- **WORK TASK**
Only one stretch of the data below is needed. Output the lines from the one with "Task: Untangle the" up to and including the one with "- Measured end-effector", exactly as they stand.

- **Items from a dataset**
Start of Block

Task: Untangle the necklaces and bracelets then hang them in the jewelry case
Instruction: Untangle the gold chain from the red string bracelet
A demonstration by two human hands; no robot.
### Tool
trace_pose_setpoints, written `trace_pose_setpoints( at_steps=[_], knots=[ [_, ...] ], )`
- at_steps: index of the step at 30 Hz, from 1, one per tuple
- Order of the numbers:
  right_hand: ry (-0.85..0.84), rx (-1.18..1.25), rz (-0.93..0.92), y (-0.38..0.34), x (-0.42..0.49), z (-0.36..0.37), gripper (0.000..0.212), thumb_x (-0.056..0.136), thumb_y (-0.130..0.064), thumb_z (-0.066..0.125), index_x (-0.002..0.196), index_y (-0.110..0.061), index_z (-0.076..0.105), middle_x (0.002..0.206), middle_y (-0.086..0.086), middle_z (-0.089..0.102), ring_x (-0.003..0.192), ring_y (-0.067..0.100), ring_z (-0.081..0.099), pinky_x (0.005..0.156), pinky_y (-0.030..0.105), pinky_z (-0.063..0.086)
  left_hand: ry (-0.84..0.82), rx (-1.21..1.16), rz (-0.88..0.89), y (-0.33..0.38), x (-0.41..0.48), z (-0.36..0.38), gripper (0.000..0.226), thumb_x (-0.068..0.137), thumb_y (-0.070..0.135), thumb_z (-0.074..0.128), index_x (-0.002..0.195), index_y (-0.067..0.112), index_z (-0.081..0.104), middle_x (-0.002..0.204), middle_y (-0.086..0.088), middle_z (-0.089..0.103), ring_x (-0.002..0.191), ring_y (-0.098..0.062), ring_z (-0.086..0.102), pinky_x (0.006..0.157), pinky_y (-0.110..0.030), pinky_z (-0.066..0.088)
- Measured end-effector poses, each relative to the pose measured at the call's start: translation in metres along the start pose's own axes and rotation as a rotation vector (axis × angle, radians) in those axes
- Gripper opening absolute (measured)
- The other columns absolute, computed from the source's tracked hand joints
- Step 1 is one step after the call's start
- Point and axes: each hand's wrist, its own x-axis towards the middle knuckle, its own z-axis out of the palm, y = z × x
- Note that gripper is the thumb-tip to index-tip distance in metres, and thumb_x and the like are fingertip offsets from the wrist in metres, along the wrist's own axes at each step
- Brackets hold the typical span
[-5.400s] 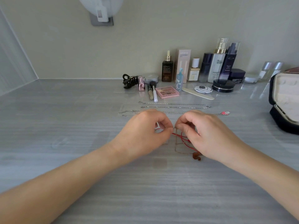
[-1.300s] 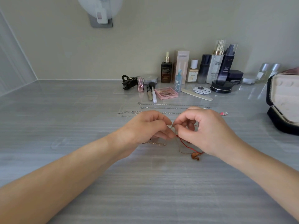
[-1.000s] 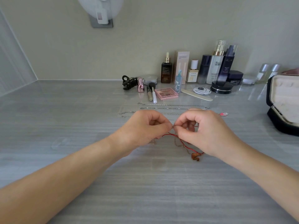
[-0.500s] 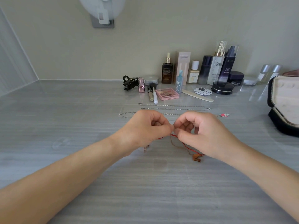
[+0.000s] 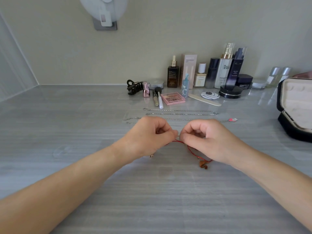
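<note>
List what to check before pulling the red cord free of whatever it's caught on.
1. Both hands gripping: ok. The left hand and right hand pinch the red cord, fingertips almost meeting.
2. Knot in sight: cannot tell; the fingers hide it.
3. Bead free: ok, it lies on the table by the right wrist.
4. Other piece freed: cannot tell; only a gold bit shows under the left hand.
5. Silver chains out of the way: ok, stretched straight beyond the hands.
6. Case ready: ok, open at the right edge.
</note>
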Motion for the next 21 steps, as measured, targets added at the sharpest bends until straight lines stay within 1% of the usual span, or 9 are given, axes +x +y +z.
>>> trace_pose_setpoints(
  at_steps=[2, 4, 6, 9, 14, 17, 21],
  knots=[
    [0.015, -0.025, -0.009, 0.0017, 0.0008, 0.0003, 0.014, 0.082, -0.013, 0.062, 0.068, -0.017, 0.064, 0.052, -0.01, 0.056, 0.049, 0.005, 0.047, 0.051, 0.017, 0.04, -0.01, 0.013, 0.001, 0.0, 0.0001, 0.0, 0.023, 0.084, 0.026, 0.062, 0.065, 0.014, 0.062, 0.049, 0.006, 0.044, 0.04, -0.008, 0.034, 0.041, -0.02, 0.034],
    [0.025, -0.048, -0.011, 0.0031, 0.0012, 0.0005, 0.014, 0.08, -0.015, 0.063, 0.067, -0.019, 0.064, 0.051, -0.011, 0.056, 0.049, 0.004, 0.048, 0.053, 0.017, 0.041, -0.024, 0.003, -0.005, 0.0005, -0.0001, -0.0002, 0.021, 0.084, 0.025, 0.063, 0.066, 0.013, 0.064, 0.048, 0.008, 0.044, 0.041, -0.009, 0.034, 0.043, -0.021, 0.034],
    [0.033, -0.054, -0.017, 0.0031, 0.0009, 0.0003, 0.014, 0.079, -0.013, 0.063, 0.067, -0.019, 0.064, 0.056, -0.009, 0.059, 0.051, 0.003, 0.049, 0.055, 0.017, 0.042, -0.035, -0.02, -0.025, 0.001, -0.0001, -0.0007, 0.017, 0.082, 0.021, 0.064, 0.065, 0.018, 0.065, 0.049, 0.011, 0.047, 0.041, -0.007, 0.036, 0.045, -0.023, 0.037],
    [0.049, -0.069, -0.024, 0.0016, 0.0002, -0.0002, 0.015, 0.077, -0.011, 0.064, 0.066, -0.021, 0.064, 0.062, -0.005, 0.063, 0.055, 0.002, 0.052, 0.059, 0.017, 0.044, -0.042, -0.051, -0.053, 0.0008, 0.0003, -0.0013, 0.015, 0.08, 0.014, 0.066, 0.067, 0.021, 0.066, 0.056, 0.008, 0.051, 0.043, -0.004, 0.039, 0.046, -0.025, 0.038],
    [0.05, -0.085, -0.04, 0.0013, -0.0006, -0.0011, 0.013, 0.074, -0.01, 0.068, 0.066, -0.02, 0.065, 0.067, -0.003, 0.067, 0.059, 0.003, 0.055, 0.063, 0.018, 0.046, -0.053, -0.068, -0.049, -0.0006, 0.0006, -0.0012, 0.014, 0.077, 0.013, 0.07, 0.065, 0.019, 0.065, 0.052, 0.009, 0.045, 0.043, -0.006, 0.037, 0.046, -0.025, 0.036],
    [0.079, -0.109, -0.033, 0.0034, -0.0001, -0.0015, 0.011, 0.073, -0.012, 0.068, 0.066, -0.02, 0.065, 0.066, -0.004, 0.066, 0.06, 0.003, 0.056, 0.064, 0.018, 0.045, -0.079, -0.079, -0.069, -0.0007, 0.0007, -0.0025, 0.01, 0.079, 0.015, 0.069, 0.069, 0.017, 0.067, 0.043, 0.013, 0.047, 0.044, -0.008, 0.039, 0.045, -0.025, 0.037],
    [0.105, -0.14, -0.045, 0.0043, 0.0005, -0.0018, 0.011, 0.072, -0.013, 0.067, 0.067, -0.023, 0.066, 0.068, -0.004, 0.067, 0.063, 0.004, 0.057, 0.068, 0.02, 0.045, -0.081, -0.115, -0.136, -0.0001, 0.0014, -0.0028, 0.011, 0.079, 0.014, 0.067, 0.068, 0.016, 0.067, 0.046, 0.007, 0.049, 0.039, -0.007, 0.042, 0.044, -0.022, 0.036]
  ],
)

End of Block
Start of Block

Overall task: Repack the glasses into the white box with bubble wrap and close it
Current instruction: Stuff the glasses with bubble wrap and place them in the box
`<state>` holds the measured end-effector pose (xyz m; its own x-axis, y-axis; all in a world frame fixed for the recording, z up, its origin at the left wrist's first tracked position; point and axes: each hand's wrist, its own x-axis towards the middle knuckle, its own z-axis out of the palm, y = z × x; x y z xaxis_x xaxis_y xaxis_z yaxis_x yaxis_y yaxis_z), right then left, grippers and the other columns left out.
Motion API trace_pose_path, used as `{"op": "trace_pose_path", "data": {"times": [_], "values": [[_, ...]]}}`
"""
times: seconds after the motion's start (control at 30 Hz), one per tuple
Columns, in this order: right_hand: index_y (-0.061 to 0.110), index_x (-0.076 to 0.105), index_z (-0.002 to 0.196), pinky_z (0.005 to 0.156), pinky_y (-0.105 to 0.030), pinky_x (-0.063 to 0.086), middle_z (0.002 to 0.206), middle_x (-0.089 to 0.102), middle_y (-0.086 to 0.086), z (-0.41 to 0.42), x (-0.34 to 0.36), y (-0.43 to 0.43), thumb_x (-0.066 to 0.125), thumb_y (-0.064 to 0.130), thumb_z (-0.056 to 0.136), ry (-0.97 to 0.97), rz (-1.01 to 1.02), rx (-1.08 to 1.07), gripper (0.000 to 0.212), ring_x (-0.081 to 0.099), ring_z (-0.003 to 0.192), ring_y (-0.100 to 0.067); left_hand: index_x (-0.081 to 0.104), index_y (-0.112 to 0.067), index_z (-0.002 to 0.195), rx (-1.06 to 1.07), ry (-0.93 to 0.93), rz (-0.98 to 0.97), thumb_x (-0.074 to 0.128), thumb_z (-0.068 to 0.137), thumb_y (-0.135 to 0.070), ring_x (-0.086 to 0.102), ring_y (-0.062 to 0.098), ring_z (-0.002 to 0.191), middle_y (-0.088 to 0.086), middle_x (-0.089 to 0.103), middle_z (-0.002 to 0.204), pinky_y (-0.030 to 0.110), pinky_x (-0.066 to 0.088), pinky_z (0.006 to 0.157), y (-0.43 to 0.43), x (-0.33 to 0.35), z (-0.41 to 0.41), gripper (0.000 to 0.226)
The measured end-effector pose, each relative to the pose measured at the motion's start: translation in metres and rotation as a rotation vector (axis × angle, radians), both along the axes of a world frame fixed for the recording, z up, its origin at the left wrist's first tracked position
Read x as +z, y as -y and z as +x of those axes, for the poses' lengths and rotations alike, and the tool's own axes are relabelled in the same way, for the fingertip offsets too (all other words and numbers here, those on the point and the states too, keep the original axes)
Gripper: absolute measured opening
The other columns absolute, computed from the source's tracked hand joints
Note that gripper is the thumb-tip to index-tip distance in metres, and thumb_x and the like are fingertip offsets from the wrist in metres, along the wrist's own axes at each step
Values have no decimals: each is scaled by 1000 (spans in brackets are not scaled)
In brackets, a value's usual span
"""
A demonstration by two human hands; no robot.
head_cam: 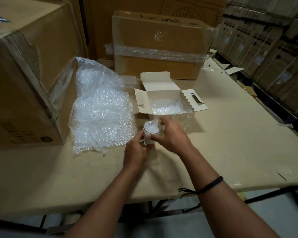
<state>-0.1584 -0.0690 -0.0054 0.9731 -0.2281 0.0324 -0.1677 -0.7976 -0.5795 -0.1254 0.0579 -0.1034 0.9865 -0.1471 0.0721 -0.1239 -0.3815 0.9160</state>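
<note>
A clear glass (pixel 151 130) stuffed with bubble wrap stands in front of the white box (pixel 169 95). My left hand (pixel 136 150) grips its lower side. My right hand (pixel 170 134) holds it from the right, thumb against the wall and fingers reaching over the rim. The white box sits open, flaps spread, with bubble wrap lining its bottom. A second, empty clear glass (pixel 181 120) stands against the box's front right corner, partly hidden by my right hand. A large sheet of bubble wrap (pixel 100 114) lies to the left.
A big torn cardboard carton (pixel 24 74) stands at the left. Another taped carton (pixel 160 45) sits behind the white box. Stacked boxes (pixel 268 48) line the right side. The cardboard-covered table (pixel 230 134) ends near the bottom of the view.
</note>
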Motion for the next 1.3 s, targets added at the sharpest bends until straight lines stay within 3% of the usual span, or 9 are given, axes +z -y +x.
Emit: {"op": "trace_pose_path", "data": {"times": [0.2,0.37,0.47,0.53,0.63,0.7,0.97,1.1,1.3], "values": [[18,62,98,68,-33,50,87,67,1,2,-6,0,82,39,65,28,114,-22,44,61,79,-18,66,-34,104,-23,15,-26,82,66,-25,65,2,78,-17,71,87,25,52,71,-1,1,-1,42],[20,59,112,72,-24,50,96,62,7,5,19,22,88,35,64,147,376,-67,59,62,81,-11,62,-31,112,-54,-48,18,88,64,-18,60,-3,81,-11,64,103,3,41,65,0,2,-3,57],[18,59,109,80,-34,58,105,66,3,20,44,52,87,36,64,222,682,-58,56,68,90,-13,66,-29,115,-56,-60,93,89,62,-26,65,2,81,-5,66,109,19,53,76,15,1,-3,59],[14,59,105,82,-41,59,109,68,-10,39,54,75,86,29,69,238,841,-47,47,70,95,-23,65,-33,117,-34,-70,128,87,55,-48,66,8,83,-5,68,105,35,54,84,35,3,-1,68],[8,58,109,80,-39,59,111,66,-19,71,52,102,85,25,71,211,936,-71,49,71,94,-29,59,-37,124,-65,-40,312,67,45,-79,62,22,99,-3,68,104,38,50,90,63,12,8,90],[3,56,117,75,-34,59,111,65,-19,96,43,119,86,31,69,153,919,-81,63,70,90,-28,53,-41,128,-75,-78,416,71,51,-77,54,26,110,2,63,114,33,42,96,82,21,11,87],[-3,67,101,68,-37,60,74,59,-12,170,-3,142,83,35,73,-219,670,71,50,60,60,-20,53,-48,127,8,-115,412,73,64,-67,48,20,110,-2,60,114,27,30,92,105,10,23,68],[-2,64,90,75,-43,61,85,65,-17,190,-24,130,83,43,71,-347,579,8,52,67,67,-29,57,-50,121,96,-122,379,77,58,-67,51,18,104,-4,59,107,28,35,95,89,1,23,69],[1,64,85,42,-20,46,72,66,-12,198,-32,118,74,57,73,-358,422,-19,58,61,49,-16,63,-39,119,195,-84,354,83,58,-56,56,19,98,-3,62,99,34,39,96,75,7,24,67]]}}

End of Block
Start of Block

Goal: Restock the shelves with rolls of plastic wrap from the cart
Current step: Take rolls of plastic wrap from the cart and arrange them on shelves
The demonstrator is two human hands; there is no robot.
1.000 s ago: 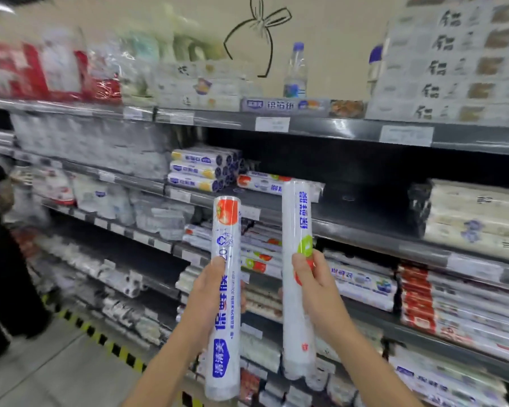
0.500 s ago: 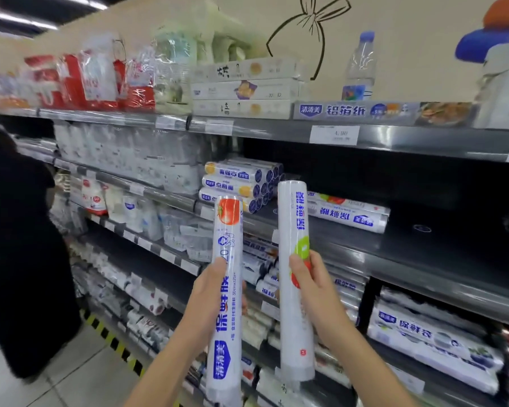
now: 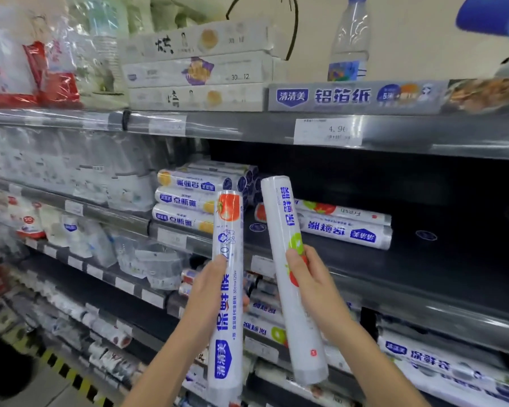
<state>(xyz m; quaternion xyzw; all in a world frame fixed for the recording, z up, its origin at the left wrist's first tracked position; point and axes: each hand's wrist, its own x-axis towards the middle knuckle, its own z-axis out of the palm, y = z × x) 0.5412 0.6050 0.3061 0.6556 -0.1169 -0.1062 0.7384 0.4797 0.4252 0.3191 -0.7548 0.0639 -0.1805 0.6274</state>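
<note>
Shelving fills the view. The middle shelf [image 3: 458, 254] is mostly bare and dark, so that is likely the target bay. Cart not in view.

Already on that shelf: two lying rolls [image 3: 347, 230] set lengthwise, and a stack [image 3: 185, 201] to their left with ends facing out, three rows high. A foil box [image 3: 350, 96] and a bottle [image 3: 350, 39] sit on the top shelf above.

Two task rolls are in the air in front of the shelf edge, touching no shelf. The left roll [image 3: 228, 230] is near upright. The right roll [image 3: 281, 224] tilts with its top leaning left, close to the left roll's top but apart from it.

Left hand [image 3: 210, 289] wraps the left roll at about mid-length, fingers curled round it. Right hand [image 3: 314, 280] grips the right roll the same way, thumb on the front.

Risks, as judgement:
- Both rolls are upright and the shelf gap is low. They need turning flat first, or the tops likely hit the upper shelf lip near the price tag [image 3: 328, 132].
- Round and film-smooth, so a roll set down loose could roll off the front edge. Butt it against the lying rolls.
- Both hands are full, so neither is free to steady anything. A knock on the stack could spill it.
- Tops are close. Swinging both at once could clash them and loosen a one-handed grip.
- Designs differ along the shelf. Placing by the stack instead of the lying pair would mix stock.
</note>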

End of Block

- **OUTPUT BELOW**
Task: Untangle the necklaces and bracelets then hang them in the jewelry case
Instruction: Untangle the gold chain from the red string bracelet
A demonstration by two human hands; no robot.
### Tool
trace_pose_setpoints, written `trace_pose_setpoints( at_steps=[_], knots=[ [_, ...] ], )`
- at_steps: index of the step at 30 Hz, from 1, one per tuple
- Order of the numbers:
  right_hand: ry (-0.85..0.84), rx (-1.18..1.25), rz (-0.93..0.92), y (-0.38..0.34), x (-0.42..0.49), z (-0.36..0.37), gripper (0.000..0.212), thumb_x (-0.056..0.136), thumb_y (-0.130..0.064), thumb_z (-0.066..0.125), index_x (-0.002..0.196), index_y (-0.110..0.061), index_z (-0.076..0.105), middle_x (0.002..0.206), middle_y (-0.086..0.086), middle_z (-0.089..0.102), ring_x (-0.003..0.192), ring_y (-0.067..0.100), ring_z (-0.081..0.099), pinky_x (0.005..0.156), pinky_y (-0.030..0.105), pinky_z (-0.063..0.086)
  left_hand: ry (-0.84..0.82), rx (-1.21..1.16), rz (-0.88..0.89), y (-0.33..0.38), x (-0.41..0.48), z (-0.36..0.38), gripper (0.000..0.226), thumb_x (-0.068..0.137), thumb_y (-0.070..0.135), thumb_z (-0.074..0.128), index_x (-0.002..0.195), index_y (-0.067..0.112), index_z (-0.081..0.104), middle_x (-0.002..0.204), middle_y (-0.086..0.088), middle_z (-0.089..0.103), ring_x (-0.002..0.191), ring_y (-0.098..0.062), ring_z (-0.086..0.102), pinky_x (0.006..0.157), pinky_y (-0.110..0.030), pinky_z (-0.066..0.088)
- Measured end-effector poses, each relative to the pose measured at the call's start: translation in metres along the start pose's own axes and rotation as a rotation vector (axis × angle, radians) in those axes

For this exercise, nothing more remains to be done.